Now I am gonna reset the mu parameter for alpha_y_campaign to 0 for campaign index variables and let the model try to recover the parameters that were use for the above df and estimate the causal effect.
with pm.Model(coords_mutable={"i": [0], "campaign_dim":np.arange(2)}) as model_generative:
campaign = pm.Categorical("campaign", p=[0.5,0.5], dims=("i"))
alpha_y_campaign = pm.Normal("alpha_y_campaign",mu=0,sigma=1, dims=("campaign_dim"))

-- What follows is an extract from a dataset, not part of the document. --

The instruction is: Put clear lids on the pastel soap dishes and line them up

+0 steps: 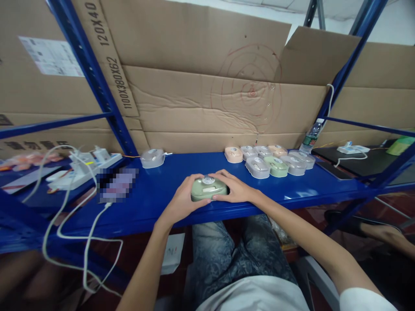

alpha_campaign = pm.Deterministic("alpha_campaign", alpha_y_campaign[campaign])
y = pm.Normal("y", mu=alpha_campaign , dims=("i"))
model_inference = pm.observe(model_generative, {"campaign": df["campaign"].values,
"y": df["y"].values
})
model_inference.set_dim("i", N, coord_values=(np.arange(N)))
with model_inference:
idata = pm.sample( random_seed=1)
So far so good. Now I am gonna set for one model all campaign values to 0 and for the other to 1.
model_z0 = do(model_inference, {"campaign": np.zeros(N, dtype="int32")}, prune_vars=True)
model_z1 = do(model_inference, {"campaign": np.ones(N, dtype="int32")}, prune_vars=True)
Now comes the interesting part. When I sample from the posterior_predictive and only write var_names=[“y”]. I don’t get a causal effect:
idata_z0 = pm.sample_posterior_predictive(
idata,
model=model_z0,
predictions=True,
var_names=["y"]
)
idata_z1 = pm.sample_posterior_predictive(
idata,
model=model_z1,
predictions=True,
var_names=["y"]
)
az.plot_posterior(idata_z1.predictions.y.reduce(np.mean,dim="i")-idata_z0.predictions.y.reduce(np.mean,dim="i"))
However, when I include “campaign” in the var_names. I get the correct causal inference:
idata_z0 = pm.sample_posterior_predictive(
idata,
model=model_z0,
predictions=True,
var_names=["campaign","y"]
)
idata_z1 = pm.sample_posterior_predictive(
idata,
model=model_z1,
predictions=True,
var_names=["campaign","y"]
)
az.plot_posterior(idata_z1.predictions.y.reduce(np.mean,dim="i")-idata_z0.predictions.y.reduce(np.mean,dim="i"))
It seems that problem arises when I am using pm.Deterministic inside the Model. Can somebody explain to me, why that makes a difference? I don’t have the issue, when I am not using pm.Deterministic, i.e. when I am using the model like this:
with pm.Model(coords_mutable={"i": [0], "campaign_dim":np.arange(2)}) as model_generative:
campaign = pm.Categorical("campaign", p=[0.5,0.5], dims=("i"))
alpha_y_campaign = pm.Normal("alpha_y_campaign",mu=[0,10],sigma=1, dims=("campaign_dim"))
y = pm.Normal("y", mu= alpha_y_campaign[campaign], dims=("i"))